Doorstep Dispensaree – £275,000
This online pharmacy received a six-figure fine in 2016 after making hundreds of thousands of nuisance marketing calls. The huge volume of unsolicited calls demonstrated blatant disregard for PECR rules and people’s privacy rights. The fine was a warning to businesses tempted to breach marketing rules.
These and other major fines demonstrate that the ICO stands ready to deploy its sanctioning powers for contraventions ranging from security failings and data misuse to nuisance marketing and lack of transparency. When information rights abuses occur, firms should expect robust action.

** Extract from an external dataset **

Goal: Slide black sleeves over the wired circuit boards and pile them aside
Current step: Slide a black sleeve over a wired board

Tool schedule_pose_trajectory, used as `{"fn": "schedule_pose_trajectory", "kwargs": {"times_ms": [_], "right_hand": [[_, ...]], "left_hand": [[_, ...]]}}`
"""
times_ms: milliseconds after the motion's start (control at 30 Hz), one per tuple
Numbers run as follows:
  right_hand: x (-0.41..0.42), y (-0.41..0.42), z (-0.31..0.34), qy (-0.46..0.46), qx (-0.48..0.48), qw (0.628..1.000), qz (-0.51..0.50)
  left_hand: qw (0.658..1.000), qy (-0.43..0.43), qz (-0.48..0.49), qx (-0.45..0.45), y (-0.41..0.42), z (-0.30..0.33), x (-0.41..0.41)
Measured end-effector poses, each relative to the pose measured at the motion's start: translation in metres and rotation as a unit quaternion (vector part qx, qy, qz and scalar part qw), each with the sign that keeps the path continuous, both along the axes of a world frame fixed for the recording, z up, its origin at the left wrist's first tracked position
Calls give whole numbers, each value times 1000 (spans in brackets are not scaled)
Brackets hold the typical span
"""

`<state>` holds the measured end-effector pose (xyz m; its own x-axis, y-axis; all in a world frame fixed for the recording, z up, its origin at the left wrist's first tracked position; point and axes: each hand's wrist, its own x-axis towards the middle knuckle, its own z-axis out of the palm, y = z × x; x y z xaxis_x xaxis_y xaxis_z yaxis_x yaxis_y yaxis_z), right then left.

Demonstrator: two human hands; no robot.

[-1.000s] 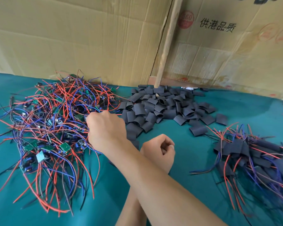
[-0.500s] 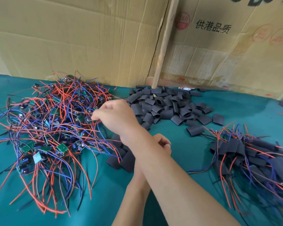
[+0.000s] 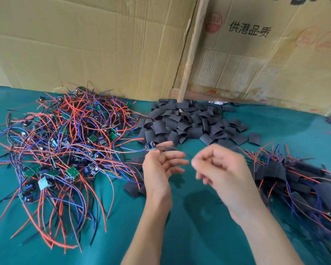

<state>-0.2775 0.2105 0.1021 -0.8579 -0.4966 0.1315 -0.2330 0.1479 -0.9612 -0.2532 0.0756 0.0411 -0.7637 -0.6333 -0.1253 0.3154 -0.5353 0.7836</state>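
- Board [image 3: 150, 146] with its blue part, small and wired, sits at the fingertips of the left hand [image 3: 158, 167], lifted just clear of the heap it belongs to; thumb and forefinger seem to pinch it while the other fingers spread loosely.
- Right hand [image 3: 216, 167] is close beside it, blurred, fingers curled inward; whether it holds a wire or a sleeve I cannot tell.
- Unsleeved boards [image 3: 65, 146] lie in a large tangle of red, blue and black leads to the left, touching the loose black sleeves [image 3: 187, 123] heaped at the back centre; a few more sleeves lie just under the left wrist.
- Finished pile [image 3: 294, 180], boards already in black sleeves with leads trailing out, lies to the right, well apart from the raw tangle.
- Judging by the piles, the job is partly done: the finished heap is sizeable, yet the bare tangle looks at least as big, and this board has no sleeve on it yet.
- Teal cloth [image 3: 189, 236] covers the work surface; flattened cardboard [image 3: 103, 44] with printed characters stands behind, a wooden stick [image 3: 191, 54] leaning against it.
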Motion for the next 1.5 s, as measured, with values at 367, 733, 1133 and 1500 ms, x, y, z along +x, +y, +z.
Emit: {"fn": "schedule_pose_trajectory", "kwargs": {"times_ms": [367,733,1133,1500], "right_hand": [[-87,28,-19,172,329,913,-168],[-77,23,-42,119,153,945,-264],[-28,1,-45,12,-67,988,-140],[-33,10,-49,-145,-222,963,-52]], "left_hand": [[982,-74,-26,-173,13,3,3],[945,-103,-88,-298,19,-2,4],[931,-105,-73,-342,20,-7,1],[932,-95,-71,-341,20,-6,4]]}}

How much are ICO fines actually totalling?
To grasp the full scale of ICO enforcement action, it helps to break down the totals for fines issued over recent years:
Year | Total fines issued |
---|---|
2018/19 | £3,001,500 |
2019/20 | £123,673,000 |
2020/21 | £21,957,500 |
2021/22 | £69,930,500 |
2022/23 (so far) | £7,890,500 |
A few things stand out:
– There was a massive spike in 2019/20 thanks mainly to the enormous British Airways and Marriott fines.
– But fines have remained high in general as tougher data protection laws enabled steeper penalties.

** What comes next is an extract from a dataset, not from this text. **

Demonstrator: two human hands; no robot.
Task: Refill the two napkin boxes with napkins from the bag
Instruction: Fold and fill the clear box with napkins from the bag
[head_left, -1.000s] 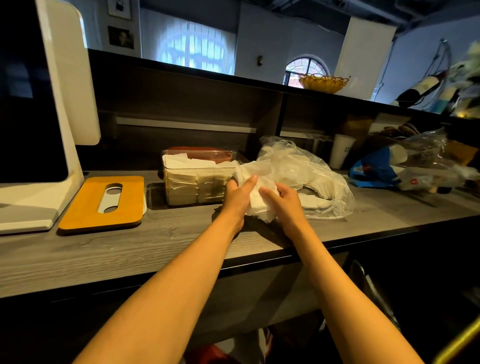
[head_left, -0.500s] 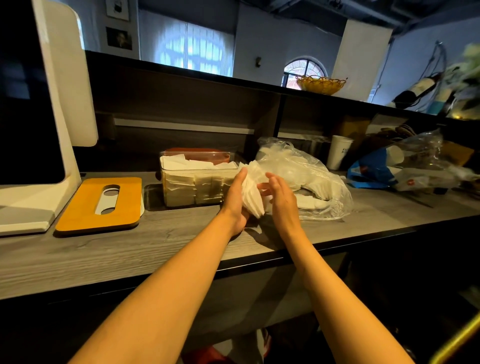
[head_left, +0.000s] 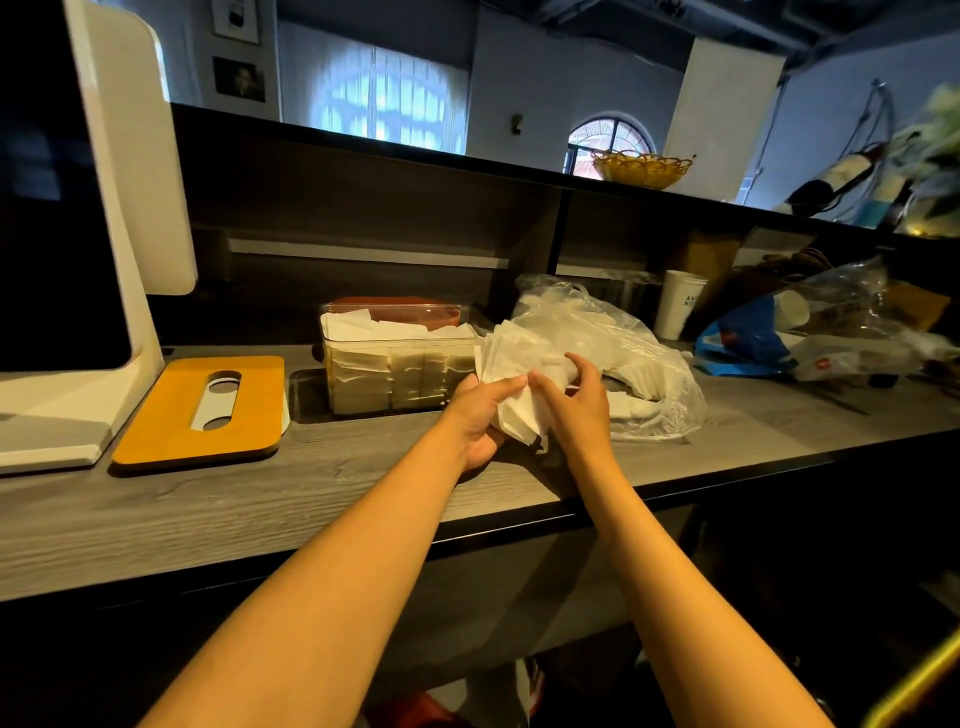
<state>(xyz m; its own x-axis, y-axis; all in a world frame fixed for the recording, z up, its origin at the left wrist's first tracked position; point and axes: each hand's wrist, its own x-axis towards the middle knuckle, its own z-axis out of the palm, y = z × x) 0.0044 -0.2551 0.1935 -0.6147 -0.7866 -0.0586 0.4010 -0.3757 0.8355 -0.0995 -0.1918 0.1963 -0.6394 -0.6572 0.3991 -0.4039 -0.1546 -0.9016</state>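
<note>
A fanned stack of white napkins (head_left: 511, 364) is held above the counter, just right of a clear napkin box (head_left: 400, 374) that is full of folded napkins. My left hand (head_left: 480, 415) grips the stack from below and the left. My right hand (head_left: 574, 397) touches the stack's right side with loosely curled fingers. The clear plastic bag (head_left: 613, 364) with more napkins lies right behind my hands. A reddish-brown second box or lid (head_left: 395, 307) shows behind the clear box, partly hidden.
An orange wooden lid (head_left: 200, 408) with a slot lies flat to the left, beside a white screen stand (head_left: 78, 322). A paper cup (head_left: 680, 304) and a heap of plastic bags (head_left: 810, 332) crowd the right. The counter's front edge (head_left: 363, 540) runs below my wrists.
The napkin stack came out of the bag and rose, then fanned out. My left hand shifted under it, while my right hand slid along its right side.
</note>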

– Even the 2022/23 figure is likely to rise further through the year as investigations complete.
So after a quiet start, the ICO is now flexing its fining muscles robustly. And with entities like TikTok now facing scrutiny, 2022/23 may continue the trend. Overall, the growing fine totals underscore that the ICO has the tools and political backing to come down hard on information rights violators.
Conclusion
The ICO has wide-ranging powers under both the Data Protection Act 2018 and Privacy and Electronic Communications Regulations to issue substantial fines for breaches of information rights laws. It can impose fines up to £17 million or 4% of global turnover depending on severity, intent, damage caused and regulatory history. While the ICO does not fine every instance of non-compliance, it readily deploys its sanctioning powers for serious, deliberate or negligent episodes of data misuse, security failings, nuisance marketing or lack of transparency. With breach incidents and fine levels increasing, organizations must implement robust governance, security controls and compliance programs to avoid ICO penalties. Overall, the evidence clearly shows the ICO has both the mandate and resolve to hand down major fines when warranted to punish and deter contraventions of information rights legislation.